帅府之内,杨昱甲胄染血,亲兵死伤殆尽。他手持螭纹宝剑,面对破门而入的鱼天愍、宋景休,眼神睥睨,毫无惧色。
“杨昱!尔朱荣屠戮宗室,祸乱天下,何不弃暗投明?”鱼天愍厉声喝道。
“哼!乱臣贼子,也配谈忠义?”杨昱剑锋首指,厉声道,“我杨昱生为魏臣,死为魏鬼!尔等休想辱我!”话音未落,他猛地横剑于颈,用力一拉!热血喷溅,染红了身后那面残破的北魏战旗。身躯缓缓倒下,眼神却始终怒视着南方。
城楼下,守将甘于成目睹主帅自刎,援军未至而粮草又遭焚毁,心胆俱裂。他长叹一声,举刀欲自刎殉国,却被眼疾手快的梁军士卒死死抱住刀柄。挣扎片刻,甘于成手中钢刀“当啷”落地,面如死灰:“罢了…荥阳…己破。吾…愿降。”城中残存的数万魏军,眼见主将殉国,大将归降,最后一丝抵抗意志终于崩溃,纷纷弃械跪地。
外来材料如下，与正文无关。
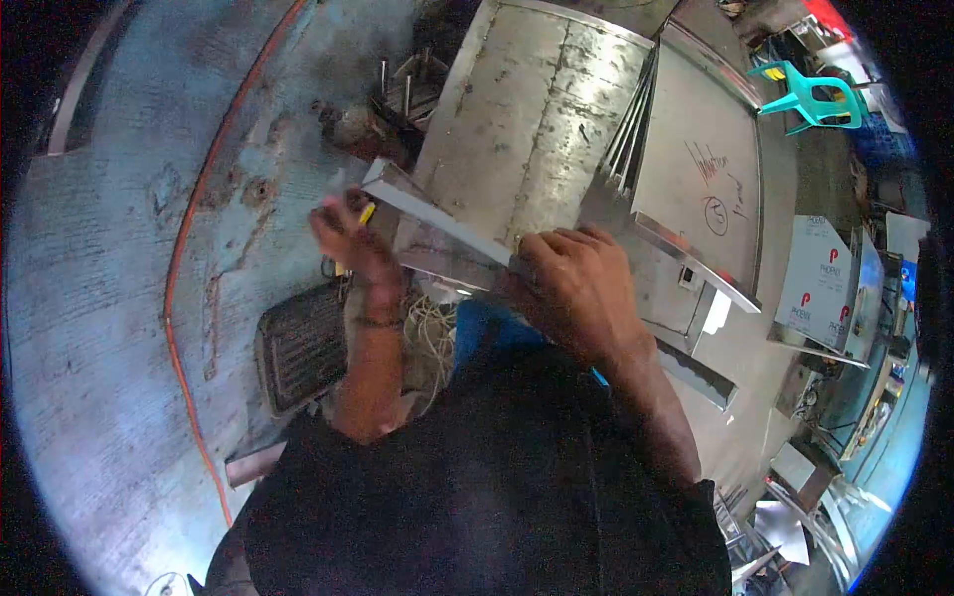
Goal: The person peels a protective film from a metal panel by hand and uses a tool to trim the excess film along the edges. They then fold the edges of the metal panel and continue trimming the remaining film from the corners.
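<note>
My right hand (576,283) is closed round the near end of a long, straight metal channel (442,221), which slants up and to the left in front of me. Close to its far end, my left hand (353,238) is raised with bent fingers, partly smeared by motion. A small yellow object (367,213) shows in those fingers; its kind is too blurred to tell. Beneath the channel lies a broad metal sheet panel (517,129) with a worn, shiny face.
A metal panel with handwriting (701,169) leans at the right beside stacked sheet edges. A turquoise plastic chair (810,99) stands farther back. An orange hose (189,219) runs along the blue wall (109,298). A dark ribbed panel (301,348) and tangled cord (429,333) lie left of me.
</note>
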The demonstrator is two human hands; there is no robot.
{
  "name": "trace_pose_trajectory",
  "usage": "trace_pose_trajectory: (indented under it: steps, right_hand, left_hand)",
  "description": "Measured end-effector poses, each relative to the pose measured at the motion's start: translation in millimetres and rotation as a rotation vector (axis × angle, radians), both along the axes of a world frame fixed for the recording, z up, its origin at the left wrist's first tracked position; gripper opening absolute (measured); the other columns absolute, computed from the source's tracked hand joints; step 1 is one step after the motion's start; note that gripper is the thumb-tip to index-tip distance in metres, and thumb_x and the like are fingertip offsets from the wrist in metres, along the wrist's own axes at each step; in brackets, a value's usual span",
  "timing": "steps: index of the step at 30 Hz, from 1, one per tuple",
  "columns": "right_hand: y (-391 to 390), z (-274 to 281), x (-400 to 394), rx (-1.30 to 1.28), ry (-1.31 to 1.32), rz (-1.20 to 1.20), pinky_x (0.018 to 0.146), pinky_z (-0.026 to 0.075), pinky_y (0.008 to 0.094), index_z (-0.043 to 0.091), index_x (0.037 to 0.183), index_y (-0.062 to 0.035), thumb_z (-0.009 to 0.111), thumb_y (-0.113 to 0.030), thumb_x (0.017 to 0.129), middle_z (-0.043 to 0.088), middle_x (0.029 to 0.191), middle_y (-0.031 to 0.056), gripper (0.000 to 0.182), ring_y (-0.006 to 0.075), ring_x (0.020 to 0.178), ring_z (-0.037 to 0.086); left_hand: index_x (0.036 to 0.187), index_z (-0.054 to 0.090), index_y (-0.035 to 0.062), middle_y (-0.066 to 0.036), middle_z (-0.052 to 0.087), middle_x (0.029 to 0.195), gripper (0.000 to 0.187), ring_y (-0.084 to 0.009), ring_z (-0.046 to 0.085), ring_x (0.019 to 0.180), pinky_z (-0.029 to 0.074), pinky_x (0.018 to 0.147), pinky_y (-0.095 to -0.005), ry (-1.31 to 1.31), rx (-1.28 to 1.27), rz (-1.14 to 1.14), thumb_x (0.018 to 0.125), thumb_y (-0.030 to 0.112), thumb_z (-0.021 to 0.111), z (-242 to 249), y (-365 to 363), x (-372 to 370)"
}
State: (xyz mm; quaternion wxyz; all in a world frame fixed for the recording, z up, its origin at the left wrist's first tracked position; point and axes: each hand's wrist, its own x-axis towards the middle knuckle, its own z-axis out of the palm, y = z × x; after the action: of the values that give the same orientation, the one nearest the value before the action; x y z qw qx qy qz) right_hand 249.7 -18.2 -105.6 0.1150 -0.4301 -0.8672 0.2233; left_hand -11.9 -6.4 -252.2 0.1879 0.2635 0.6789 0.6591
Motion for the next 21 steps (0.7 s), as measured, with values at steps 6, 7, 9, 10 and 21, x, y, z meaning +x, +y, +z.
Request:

当尔朱吐没儿的契胡铁骑裹挟着漫天烟尘出现在地平线上时,荥阳城头,己然换上了梁军的旗帜。那面被鲜血浸透的白袍战旗,在硝烟与残阳中,猎猎飞扬,无声地宣告着一场不可思议的胜利,也昭示着更残酷的风暴即将来临。
城下,是堆积如山的尸骸;城中,是七万面如土色的俘虏;城外,是三十万杀气腾腾的鲜卑铁骑。陈庆之按剑立于城头,白袍在晚风中拂动,目光投向那黑云压城般的敌阵,平静之下,是更深的凝重。荥阳虽下,真正的炼狱,才刚刚开始。